• Exercise requirements
Line by line, reproduce exactly the beginning of the listing below, ending with the line that contains "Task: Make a" and adding nothing.

• Dataset extract
——

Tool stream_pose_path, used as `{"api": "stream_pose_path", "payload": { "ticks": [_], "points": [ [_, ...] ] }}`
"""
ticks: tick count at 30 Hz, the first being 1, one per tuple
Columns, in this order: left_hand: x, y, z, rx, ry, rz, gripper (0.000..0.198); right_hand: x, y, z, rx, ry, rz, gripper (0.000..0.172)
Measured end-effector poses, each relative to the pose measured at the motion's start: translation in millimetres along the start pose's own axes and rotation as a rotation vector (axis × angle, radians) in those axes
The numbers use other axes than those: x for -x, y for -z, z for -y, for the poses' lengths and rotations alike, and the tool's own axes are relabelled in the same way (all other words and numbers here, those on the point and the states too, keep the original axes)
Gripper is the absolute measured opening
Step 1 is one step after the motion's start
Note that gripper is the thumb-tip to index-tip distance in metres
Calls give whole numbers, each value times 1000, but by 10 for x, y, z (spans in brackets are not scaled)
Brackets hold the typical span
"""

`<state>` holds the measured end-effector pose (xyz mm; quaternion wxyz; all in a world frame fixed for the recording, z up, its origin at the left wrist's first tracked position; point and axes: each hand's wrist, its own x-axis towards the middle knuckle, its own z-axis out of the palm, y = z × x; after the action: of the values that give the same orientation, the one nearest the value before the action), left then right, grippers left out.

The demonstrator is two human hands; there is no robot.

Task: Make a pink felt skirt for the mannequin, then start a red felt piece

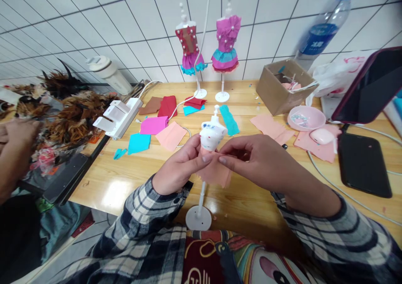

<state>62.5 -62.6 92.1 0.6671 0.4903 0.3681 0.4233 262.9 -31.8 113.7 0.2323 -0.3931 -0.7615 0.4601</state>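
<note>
In front of me a small white mannequin [214, 133] stands tilted on a thin post with a round base [198, 218]. Peach crepe paper [216, 171] hangs around its waist like a skirt. My left hand [180, 162] grips the waist, its thumb pressing the paper against the form. The thumb and fingers of my right hand [251, 156] pinch the upper right edge of that paper. Coloured marks dot the mannequin's bust. Behind it lies a teal paper strip [229, 120].
Two dressed mannequins [188, 45] stand by the tiled wall. Paper pieces [153, 126], a power strip [121, 116], a cardboard box [282, 89], a pink bowl [306, 117], a black phone [364, 165] and cables surround the work area. At left are another person's hand [20, 137] and brown feathers [65, 95].
</note>
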Motion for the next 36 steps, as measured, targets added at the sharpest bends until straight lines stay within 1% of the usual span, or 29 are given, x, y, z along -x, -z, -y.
{"api": "stream_pose_path", "payload": {
  "ticks": [4, 10, 19, 28, 36],
  "points": [
    [22, -33, -18, 26, 28, 33, 46, 6, -7, 7, 24, 1, -32, 16],
    [30, -64, -8, 43, 14, 42, 45, 10, -17, 47, 91, 10, -73, 15],
    [36, -71, -9, 29, 13, 59, 43, 12, -22, 61, 77, 9, -82, 14],
    [30, -103, -23, 55, 20, 89, 45, 44, -22, 111, 113, 13, -108, 11],
    [43, -117, -18, 64, 21, 79, 45, 26, -48, 83, 117, 2, -108, 12]
  ]
}}
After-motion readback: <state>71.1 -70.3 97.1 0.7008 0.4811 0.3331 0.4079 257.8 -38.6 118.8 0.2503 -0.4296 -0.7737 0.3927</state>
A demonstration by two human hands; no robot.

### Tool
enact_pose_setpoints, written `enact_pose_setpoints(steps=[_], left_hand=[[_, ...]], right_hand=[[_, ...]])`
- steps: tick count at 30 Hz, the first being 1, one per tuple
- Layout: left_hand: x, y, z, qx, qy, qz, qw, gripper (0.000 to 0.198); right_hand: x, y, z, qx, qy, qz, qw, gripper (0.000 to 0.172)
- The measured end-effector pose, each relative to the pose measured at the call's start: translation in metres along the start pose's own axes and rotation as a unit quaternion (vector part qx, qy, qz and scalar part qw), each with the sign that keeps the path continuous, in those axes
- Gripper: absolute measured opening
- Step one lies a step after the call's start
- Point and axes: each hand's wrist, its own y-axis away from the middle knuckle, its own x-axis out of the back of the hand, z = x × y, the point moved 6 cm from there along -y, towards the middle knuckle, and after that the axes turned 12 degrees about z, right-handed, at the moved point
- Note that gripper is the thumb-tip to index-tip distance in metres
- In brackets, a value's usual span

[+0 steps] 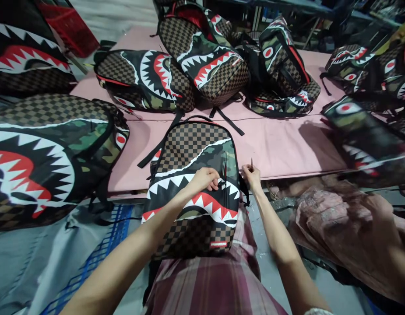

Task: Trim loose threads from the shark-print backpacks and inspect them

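Note:
A backpack (189,153) with brown-and-black checks, camouflage and a shark mouth leans upright over my lap against the table edge. My left hand (206,179) is closed over its front, fingers curled beside the vertical zipper (226,175). At the fingertips is a small dark piece that looks like the zipper pull (221,181). Just off the bag's right side, my right hand (252,176) is closed around a thin, dark, pointed tool (251,162) that sticks upward; its exact kind is too small to tell.
Several similar backpacks (215,61) lie on the pink table (264,148). Another large backpack (28,153) stands close on the left, above a blue plastic crate (120,223). At right are a person's patterned clothes (340,223) and a blurred backpack (369,135). A red crate (69,26) stands behind.

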Motion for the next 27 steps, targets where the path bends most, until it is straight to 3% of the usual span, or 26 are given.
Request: enact_pose_setpoints(steps=[3, 6, 8, 10, 12, 14, 16, 18, 22, 27], left_hand=[[0.004, 0.001, -0.007, -0.01, 0.0, 0.026, 1.0, 0.018], [0.008, -0.005, -0.006, -0.031, -0.024, 0.059, 0.997, 0.02], [0.011, -0.008, 0.0, -0.047, -0.046, 0.076, 0.995, 0.022], [0.014, -0.01, 0.009, -0.056, -0.071, 0.097, 0.991, 0.029], [0.014, -0.009, 0.018, -0.059, -0.136, 0.122, 0.981, 0.042], [0.01, -0.008, 0.027, -0.055, -0.237, 0.133, 0.961, 0.057], [0.002, -0.008, 0.034, -0.054, -0.327, 0.119, 0.936, 0.068], [-0.005, -0.01, 0.038, -0.06, -0.363, 0.092, 0.925, 0.069], [-0.005, -0.012, 0.037, -0.062, -0.346, 0.048, 0.935, 0.056], [0.002, -0.003, 0.031, -0.09, -0.329, 0.043, 0.939, 0.037]], right_hand=[[0.005, -0.028, 0.001, 0.017, 0.058, 0.051, 0.997, 0.039], [0.008, -0.041, -0.015, 0.059, 0.103, 0.072, 0.99, 0.043], [0.014, -0.031, -0.031, 0.093, 0.116, 0.073, 0.986, 0.04], [0.019, -0.004, -0.051, 0.155, 0.138, 0.046, 0.977, 0.037], [0.013, 0.039, -0.069, 0.275, 0.208, -0.039, 0.938, 0.041], [0.003, 0.078, -0.074, 0.353, 0.32, -0.102, 0.873, 0.047], [-0.006, 0.098, -0.072, 0.374, 0.413, -0.119, 0.822, 0.038], [-0.013, 0.101, -0.072, 0.383, 0.464, -0.121, 0.789, 0.022], [-0.016, 0.1, -0.076, 0.438, 0.47, -0.14, 0.753, 0.02], [0.0, 0.171, -0.056, 0.566, 0.371, -0.308, 0.669, 0.017]])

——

• Completed exercise
Tool stream_pose_path, used as `{"api": "stream_pose_path", "payload": { "ticks": [_], "points": [ [_, ...] ] }}`
"""
ticks: tick count at 30 Hz, the first being 1, one per tuple
Columns, in this order: left_hand: x, y, z, rx, ry, rz, gripper (0.000..0.198); right_hand: x, y, z, rx, ry, rz, gripper (0.000..0.172)
Measured end-effector poses, each relative to the pose measured at the motion's start: translation in millimetres along the start pose's own axes and rotation as a rotation vector (axis × angle, radians) in those axes
The numbers use other axes than those: x for -x, y for -z, z for -y, for the poses' lengths and rotations alike, and the tool's own axes are relabelled in the same way (all other words and numbers here, those on the point and the states too, keep the original axes)
Gripper is the absolute measured opening
Step 1 is one step after the motion's start
Note that gripper is the thumb-tip to index-tip distance in metres
Calls give whole numbers, each value times 1000, but by 10 for x, y, z (spans in brackets are not scaled)
Brackets hold the typical span
"""

`<state>` holds the measured end-effector pose (xyz mm; quaternion wxyz; all in a world frame fixed for the recording, z up, its origin at the left wrist's first tracked position; point and axes: each hand's wrist, its own x-axis towards the middle knuckle, its own z-axis out of the palm, y = z × x; after the action: of the values that give the same orientation, the one nearest the value before the action), left then right, grippers left out.

The demonstrator is two human hands; there is no robot.

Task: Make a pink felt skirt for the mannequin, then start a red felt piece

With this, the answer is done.